Recently, an animated short film called “In a Heartbeat” went viral on the internet. The short features a little boy who is struggling to come to terms with his feelings about another little boy. The short does this by exemplifying the juxtaposition between the boy’s reluctance and the boy’s hearts openness. It is a beautifully crafted short that showcases the reality of growing up gay. This short, however, has caused a bit of controversy, especially with parents.
Many parents believed that the short was introducing the topic of sexuality at way too young of an age and that children should not be exposed to such content. After hearing this argument and many others, I became interested with this ideology that children should not be exposed to certain topics like sexuality and gender fluidity and drugs because those are “adult topics”. From this ideology, I posed the question to myself: how young is too young to talk about sex? And not just sex for that matter, but any topic deemed to be too inappropriate for children.
To be honest, I believe that children should not be harshly guarded off from these “adult topics”. I believe this because children are not as naïve as many parents portray them to be. Children are learning about things at a way younger age than ever before. Things that I learned about in high school, my younger cousins are learning about in middle school and in elementary school. Social media and the internet have exposed children to many topics and ideas that before was simply not possible. Along with that, parents are now giving their children electronic devices at younger and younger ages and thus are not fully in control of everything that their child is consuming from those specific devices.
With that said, as a parent you cannot be so naïve to think that your 13 year old has never heard about sex before. Thus, as a parent if you do recognize that your child is being exposed to many different topics on a day to day basis, whether that be through the internet or their friends on the playground, you should also recognize your role in this situation.

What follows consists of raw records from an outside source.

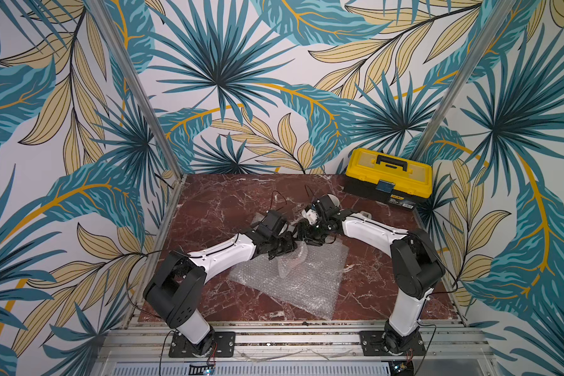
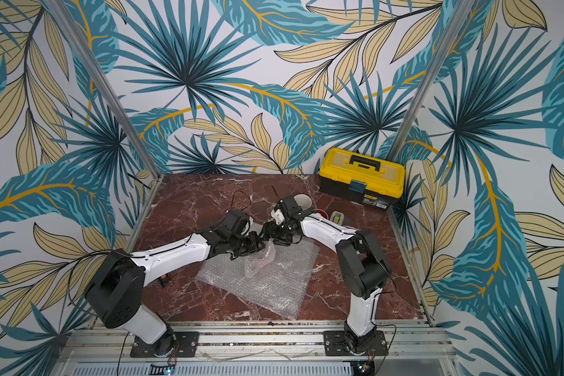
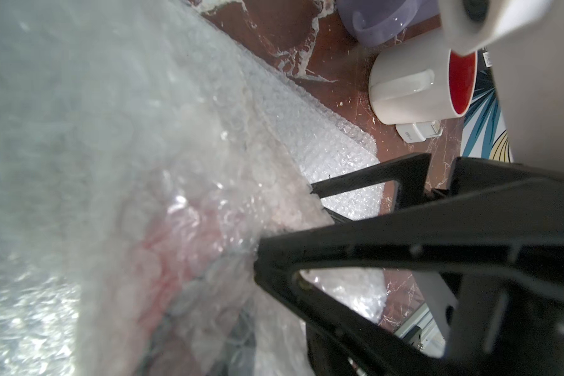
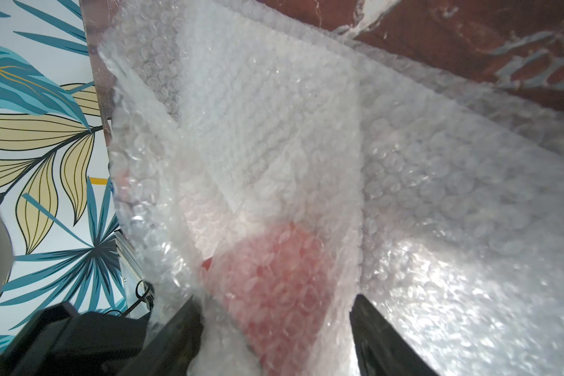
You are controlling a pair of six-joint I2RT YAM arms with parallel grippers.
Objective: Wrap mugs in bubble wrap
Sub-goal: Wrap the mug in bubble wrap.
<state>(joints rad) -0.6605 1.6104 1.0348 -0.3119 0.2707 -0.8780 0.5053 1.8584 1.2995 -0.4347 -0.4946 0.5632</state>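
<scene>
Bubble wrap (image 4: 274,114) crowds both my wrist cameras, a big crinkled flap raised above the rest of the sheet, which lies flat on the table (image 1: 228,201). Through it glows the red mug (image 4: 275,260), bundled at the far edge of that sheet, right where my two grippers meet. Whether it rests on the table or hangs in my hold I cannot tell. My left gripper (image 3: 284,224) is clenched on a fold of the bubble wrap, with red showing through just beside the fingertips. My right gripper (image 4: 274,302) stands wide, one jaw either side of the padded mug. I cannot tell whether it squeezes the bundle or merely straddles it.

The worst risk, I judge, is that my left pinch has only a thin edge of slick plastic. A tug could pull it free and the flap would spring open. Next, a padded round mug can squirt out of wide jaws if I close off-centre. My wrists are close together, so a careless twist could knock them. Nearby stand the white mug (image 3: 414,88) and the lavender mug (image 3: 381,19), which a swinging arm might topple, and the little tape dispenser (image 2: 337,217).
</scene>
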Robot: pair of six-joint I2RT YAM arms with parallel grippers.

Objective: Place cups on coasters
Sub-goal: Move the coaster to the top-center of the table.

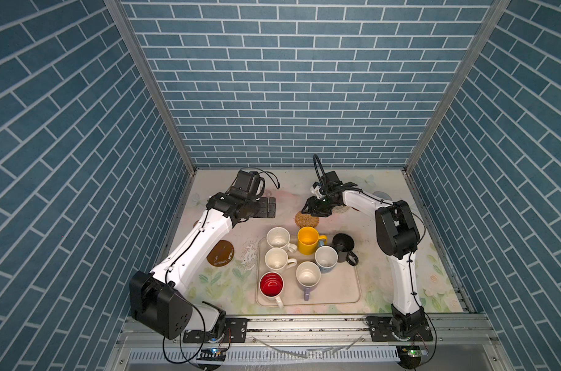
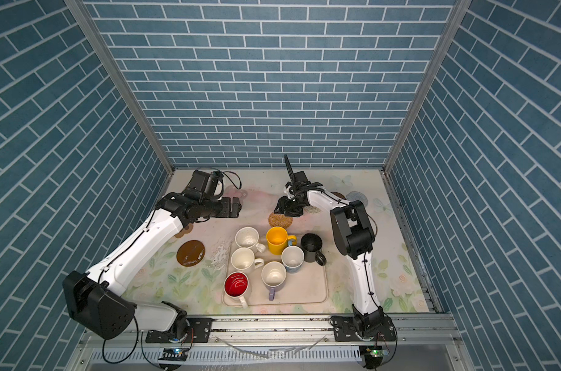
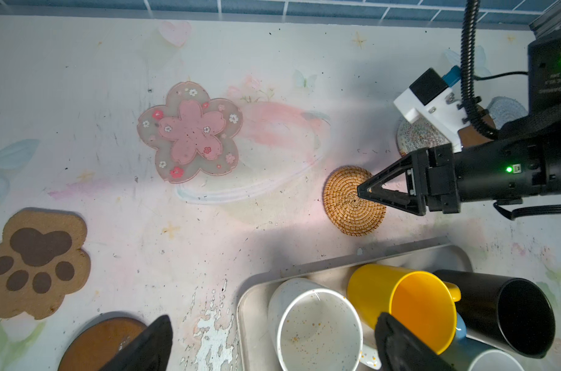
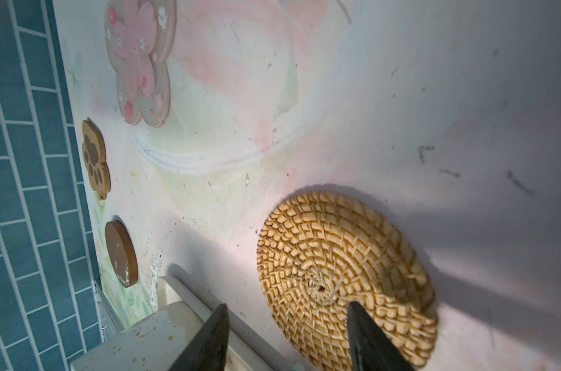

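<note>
- right gripper (image 3: 362, 192) half open, empty, hovering over rattan coaster (image 1: 306, 220).
- left gripper (image 1: 271, 207) wide open, empty, pink flower coaster (image 3: 189, 135) ahead of it.
- yellow cup (image 1: 308, 240) upright on tray (image 1: 346, 289), just base-side of rattan coaster. right arm is nearer, handle faces its side.

From up here the left arm (image 2: 144, 237) covers nearly all of the paw coaster (image 2: 186, 230), with just a tan sliver peeping out, and its wrist hides most of the pink flower coaster (image 2: 238, 192). The right arm (image 2: 321, 199) lies over the pale woven coaster (image 2: 314, 210). Behind it, a brown disc (image 2: 338, 194) and a grey-blue round (image 2: 357, 198) show only in part. In the left wrist view the nearer brown disc (image 3: 99, 340) and the light blue mug (image 3: 484, 353) run off the edge. In the right wrist view a speckled cream mug (image 4: 138, 347) is blurred and cropped.
</note>
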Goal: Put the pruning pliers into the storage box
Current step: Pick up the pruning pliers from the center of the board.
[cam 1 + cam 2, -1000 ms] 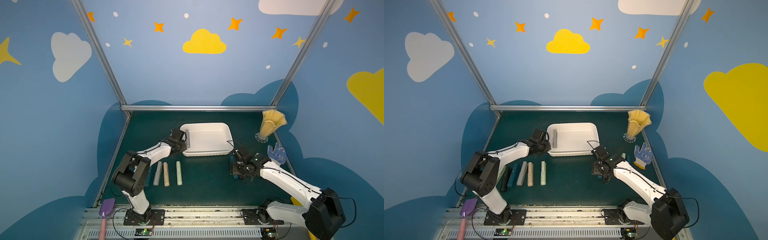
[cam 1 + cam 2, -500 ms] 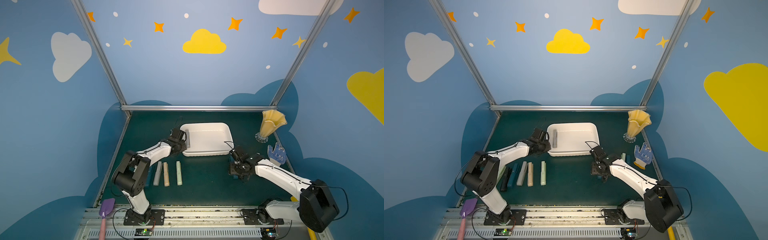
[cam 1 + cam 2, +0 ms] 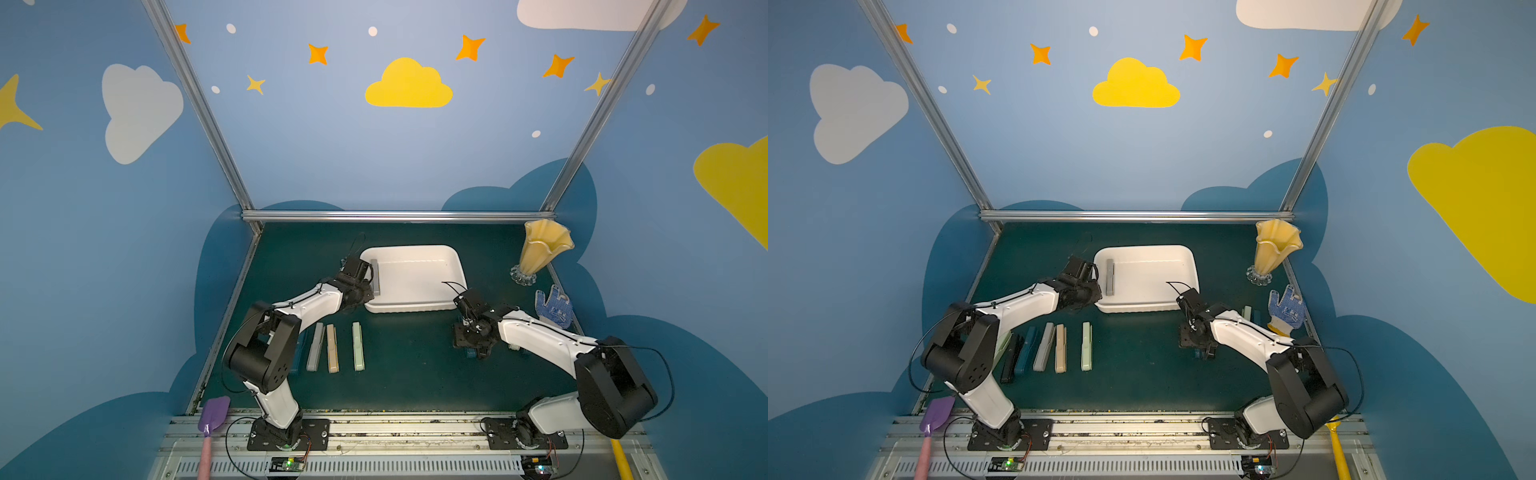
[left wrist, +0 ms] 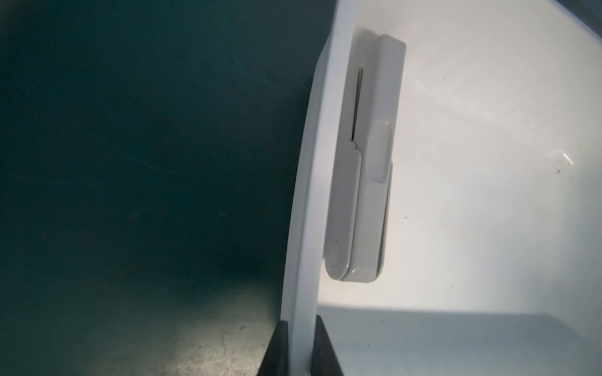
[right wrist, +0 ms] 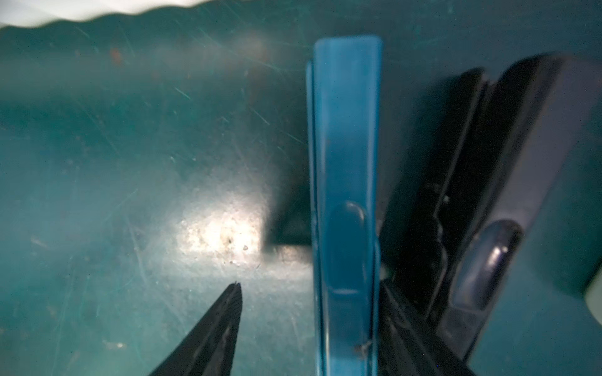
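The left pincer point(image 4: 299, 328) is gripping the left wall of the storage box point(image 4: 309, 195). Its two black fingers are pressing together on the white rim, one outside the box and one inside. In the box, the grey pliers point(image 4: 365, 195) are lying flat along that same left wall. They are just beside the rim and just past the pincer's tips, with a small gap between them and the fingers. Both top views are showing the same thing: the left pincer point(image 3: 360, 277) at the box's left edge and the grey pliers point(image 3: 1109, 277) lengthwise against the inside of that wall.

The right pincer point(image 5: 309, 293) is standing apart and pointing down at the green counter point(image 3: 407, 374), just nearer than the box's near right corner. The blue pliers point(image 5: 345, 162) are lying between its fingers, close against one of them, while bare counter is showing between the pliers and the other finger point(image 5: 224, 312). Neither finger is visibly squeezing them. The black pliers point(image 5: 456, 182) are lying just beside the blue ones, outside the pincer.

On the near left of the counter, a row of pliers point(image 3: 1044, 347) is lying side by side, well apart from both pincers and partly under the left arm.
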Robot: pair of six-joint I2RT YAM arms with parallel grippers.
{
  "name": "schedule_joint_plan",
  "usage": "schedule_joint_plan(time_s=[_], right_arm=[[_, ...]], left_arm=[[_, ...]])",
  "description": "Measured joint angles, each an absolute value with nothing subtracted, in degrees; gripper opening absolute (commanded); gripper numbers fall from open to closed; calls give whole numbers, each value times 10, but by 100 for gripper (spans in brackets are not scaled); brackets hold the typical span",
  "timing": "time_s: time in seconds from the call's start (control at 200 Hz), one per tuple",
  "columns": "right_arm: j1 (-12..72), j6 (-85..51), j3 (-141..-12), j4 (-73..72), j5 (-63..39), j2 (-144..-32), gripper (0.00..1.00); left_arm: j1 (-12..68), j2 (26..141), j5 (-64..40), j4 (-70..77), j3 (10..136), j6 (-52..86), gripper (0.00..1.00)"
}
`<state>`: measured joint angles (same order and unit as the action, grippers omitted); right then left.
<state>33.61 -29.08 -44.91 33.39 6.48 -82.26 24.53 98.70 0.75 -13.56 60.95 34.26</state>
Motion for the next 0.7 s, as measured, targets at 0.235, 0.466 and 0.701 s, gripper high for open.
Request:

Knowledge is power and the best tool that you can provide your child so that they can go about their life being more educated and informed on the real world around them. Raising your child in a bubble does not help them or preserve their innocence in any way. By trying to shield your child from things that are very real to the human experience, you are not allowing them to grow up as informed citizens. Children should know about sex and what consent is and what birth control is because if you don’t educate them, who will? Do you really want the other kids on the playground telling your child what these things are? Or would you rather your child learn about these very intimate and serious topics from you in the way that your household wants them to understand these things.
At this point, I recognize that the fear exists among many parents that by exposing your child to such topics, your child will be influenced in a negative way or somehow change from how they were supposed to be. This fear is completely invalid because with that logic, history should not be taught to children either since many parts of history are incredibly negative and not a good influence on the youth. Your child will not suddenly want to have sex just because you tell them about it because you, as the parent, are not telling them to spark interest; you are telling them to inform them what it is about and that message would be very clear in your delivery.
To conclude, my point in this article is to simply bring attention to the idea that knowledge is power and educating your child is the best thing you can do as a parent. In this day and age, being ignorant is not an excuse that holds much weight to it. Thus, prevent your child from going down that path of not knowing by being the person who introduces these topics to them and steers them between right and wrong. It is better that they understand what things like sex are from you then from their peers or from videos on the internet.